(Assigned task):
Look through the data below for the line with "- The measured" and the line with "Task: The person", then output those two and all lines in between, exactly as written.

(Supplied information):
════

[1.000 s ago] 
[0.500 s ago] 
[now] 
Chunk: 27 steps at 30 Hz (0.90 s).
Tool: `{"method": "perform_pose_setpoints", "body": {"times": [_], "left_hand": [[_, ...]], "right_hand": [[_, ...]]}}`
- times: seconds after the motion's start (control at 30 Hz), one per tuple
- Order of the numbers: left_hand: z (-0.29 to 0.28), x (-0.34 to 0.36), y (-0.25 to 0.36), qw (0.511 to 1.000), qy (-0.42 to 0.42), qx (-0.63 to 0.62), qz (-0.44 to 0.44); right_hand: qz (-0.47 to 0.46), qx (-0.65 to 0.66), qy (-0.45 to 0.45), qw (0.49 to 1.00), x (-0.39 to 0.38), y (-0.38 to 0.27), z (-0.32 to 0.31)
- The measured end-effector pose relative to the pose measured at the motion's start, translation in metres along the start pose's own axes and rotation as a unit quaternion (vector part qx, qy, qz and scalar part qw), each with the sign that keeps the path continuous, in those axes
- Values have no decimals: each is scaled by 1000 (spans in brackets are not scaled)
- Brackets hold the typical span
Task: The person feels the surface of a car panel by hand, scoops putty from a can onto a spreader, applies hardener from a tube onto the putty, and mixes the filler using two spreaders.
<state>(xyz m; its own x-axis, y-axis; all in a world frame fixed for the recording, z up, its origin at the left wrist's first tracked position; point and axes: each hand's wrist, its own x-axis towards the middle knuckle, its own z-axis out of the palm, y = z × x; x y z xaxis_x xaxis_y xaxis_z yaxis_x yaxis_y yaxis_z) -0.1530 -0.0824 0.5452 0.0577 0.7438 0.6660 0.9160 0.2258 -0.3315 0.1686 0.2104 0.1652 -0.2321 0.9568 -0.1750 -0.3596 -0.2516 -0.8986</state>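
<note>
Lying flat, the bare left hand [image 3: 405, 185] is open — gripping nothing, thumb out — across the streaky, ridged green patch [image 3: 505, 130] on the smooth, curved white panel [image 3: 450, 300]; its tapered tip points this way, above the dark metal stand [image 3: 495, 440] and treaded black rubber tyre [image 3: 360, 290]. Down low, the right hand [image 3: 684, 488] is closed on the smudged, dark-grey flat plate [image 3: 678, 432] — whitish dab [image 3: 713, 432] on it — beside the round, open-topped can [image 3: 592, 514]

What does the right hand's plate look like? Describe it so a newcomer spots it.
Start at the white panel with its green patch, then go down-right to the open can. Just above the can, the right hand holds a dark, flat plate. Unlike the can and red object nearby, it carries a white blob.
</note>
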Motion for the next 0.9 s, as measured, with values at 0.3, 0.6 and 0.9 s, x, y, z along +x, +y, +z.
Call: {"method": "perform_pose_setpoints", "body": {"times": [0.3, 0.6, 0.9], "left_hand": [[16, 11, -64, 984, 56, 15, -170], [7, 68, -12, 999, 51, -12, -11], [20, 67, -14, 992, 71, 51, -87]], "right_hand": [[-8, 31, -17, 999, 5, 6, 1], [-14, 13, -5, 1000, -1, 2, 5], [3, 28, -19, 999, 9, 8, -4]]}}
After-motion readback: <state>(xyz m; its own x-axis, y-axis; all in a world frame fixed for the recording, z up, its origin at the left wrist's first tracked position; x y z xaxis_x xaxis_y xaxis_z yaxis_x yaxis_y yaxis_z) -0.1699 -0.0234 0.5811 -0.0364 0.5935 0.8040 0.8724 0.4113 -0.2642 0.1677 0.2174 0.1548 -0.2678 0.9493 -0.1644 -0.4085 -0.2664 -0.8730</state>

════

(Response area):
- The measured end-effector pose relative to the pose measured at the motion's start, translation in metres along the start pose's own axes and rotation as a unit quaternion (vector part qx, qy, qz and scalar part qw), each with the sign that keeps the path continuous, in those axes
- Values have no decimals: each is scaled by 1000 (spans in brackets are not scaled)
- Brackets hold the typical span
Task: The person feels the surface of a car panel by hand, scoops putty from a can onto a spreader, applies hardener from a tube onto the putty, and mixes the filler using two spreaders.

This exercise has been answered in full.